Output the data that follows exactly, line for line.
--- --- ---
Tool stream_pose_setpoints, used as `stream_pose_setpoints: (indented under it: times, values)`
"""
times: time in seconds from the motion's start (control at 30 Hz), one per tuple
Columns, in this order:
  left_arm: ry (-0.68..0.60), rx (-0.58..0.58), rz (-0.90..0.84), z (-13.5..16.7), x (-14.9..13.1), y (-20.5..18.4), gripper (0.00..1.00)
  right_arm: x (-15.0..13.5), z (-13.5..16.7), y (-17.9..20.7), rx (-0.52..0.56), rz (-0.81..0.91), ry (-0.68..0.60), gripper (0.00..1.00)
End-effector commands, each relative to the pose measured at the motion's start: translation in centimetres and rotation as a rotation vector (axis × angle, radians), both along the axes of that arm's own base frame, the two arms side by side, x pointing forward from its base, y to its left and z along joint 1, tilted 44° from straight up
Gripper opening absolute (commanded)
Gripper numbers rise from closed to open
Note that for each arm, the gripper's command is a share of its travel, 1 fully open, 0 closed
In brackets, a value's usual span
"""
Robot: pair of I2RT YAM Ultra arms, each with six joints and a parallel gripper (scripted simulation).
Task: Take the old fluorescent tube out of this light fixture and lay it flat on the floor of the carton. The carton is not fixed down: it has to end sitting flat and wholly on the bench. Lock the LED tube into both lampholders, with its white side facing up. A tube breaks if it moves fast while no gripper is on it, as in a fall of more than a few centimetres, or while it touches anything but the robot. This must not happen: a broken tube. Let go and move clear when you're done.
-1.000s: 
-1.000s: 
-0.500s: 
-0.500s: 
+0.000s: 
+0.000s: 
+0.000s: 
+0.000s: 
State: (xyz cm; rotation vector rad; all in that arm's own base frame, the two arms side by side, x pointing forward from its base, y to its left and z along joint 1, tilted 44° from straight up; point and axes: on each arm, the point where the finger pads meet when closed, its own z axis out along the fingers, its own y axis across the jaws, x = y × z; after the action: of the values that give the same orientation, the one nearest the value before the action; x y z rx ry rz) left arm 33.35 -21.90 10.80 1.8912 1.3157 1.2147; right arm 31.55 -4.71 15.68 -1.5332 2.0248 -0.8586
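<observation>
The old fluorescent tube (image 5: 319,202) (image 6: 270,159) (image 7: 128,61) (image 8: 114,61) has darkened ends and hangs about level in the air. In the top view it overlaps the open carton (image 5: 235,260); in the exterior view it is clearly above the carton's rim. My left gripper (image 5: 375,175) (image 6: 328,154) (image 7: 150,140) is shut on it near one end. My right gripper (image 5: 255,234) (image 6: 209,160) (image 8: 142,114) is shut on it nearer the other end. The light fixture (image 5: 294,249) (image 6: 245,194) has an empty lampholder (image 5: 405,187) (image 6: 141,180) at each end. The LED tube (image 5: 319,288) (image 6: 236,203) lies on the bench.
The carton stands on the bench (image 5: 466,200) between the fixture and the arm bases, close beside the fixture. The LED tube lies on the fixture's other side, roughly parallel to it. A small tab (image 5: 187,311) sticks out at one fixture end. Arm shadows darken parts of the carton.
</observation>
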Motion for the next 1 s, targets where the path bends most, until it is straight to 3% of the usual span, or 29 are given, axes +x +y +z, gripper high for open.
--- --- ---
> _YOUR SOLUTION_
Tool stream_pose_setpoints, used as `stream_pose_setpoints: (indented under it: times, values)`
"""
times: time in seconds from the motion's start (control at 30 Hz), one per tuple
Columns, in this order:
  left_arm: ry (-0.68..0.60), rx (-0.58..0.58), rz (-0.90..0.84), z (-13.5..16.7), x (-14.9..13.1), y (-20.5..18.4), gripper (0.00..1.00)
  right_arm: x (-15.0..13.5), z (-13.5..16.7), y (-17.9..20.7), rx (-0.52..0.56), rz (-0.81..0.91), ry (-0.68..0.60), gripper (0.00..1.00)
End-effector commands, each relative to the pose measured at the motion's start: translation in centimetres and rotation as a rotation vector (axis × angle, radians), both along the axes of that arm's own base frame, the two arms side by side, x pointing forward from its base, y to its left and z along joint 1, tilted 44° from straight up
Gripper opening absolute (commanded)
Gripper numbers rise from closed to open
Note that for each arm, the gripper's command is a share of its travel, 1 fully open, 0 closed
In brackets, a value's usual span
"""
Robot: pair of I2RT YAM Ultra arms, each with six joints and a parallel gripper (scripted simulation).
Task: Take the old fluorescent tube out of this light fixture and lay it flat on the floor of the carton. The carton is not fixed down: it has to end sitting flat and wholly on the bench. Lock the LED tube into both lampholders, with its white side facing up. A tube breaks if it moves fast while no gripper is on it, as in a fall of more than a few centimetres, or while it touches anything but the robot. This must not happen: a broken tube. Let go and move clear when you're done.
-1.000s: 
-1.000s: 
-0.500s: 
-0.500s: 
+0.000s: 
+0.000s: 
+0.000s: 
+0.000s: 
State: (xyz cm; rotation vector rad; all in that arm's own base frame, the two arms side by side, x pointing forward from its base, y to its left and z along joint 1, tilted 44° from straight up; point and axes: on each arm, the point where the finger pads meet when closed, its own z axis out along the fingers, its own y axis across the jaws, x = y × z; after the action: of the values that give the same orientation, the one nearest the value before the action; x y z rx ry rz) left arm 33.35 -21.90 10.80 1.8912 1.3157 1.2147; right arm 31.55 -4.71 15.68 -1.5332 2.0248 -0.8586
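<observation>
The old fluorescent tube (image 5: 319,202) (image 6: 270,159) (image 7: 128,61) (image 8: 114,61) has darkened ends and hangs about level in the air. In the top view it overlaps the open carton (image 5: 235,260); in the exterior view it is clearly above the carton's rim. My left gripper (image 5: 375,175) (image 6: 328,154) (image 7: 150,140) is shut on it near one end. My right gripper (image 5: 255,234) (image 6: 209,160) (image 8: 142,114) is shut on it nearer the other end. The light fixture (image 5: 294,249) (image 6: 245,194) has an empty lampholder (image 5: 405,187) (image 6: 141,180) at each end. The LED tube (image 5: 319,288) (image 6: 236,203) lies on the bench.
The carton stands on the bench (image 5: 466,200) between the fixture and the arm bases, close beside the fixture. The LED tube lies on the fixture's other side, roughly parallel to it. A small tab (image 5: 187,311) sticks out at one fixture end. Arm shadows darken parts of the carton.
</observation>
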Motion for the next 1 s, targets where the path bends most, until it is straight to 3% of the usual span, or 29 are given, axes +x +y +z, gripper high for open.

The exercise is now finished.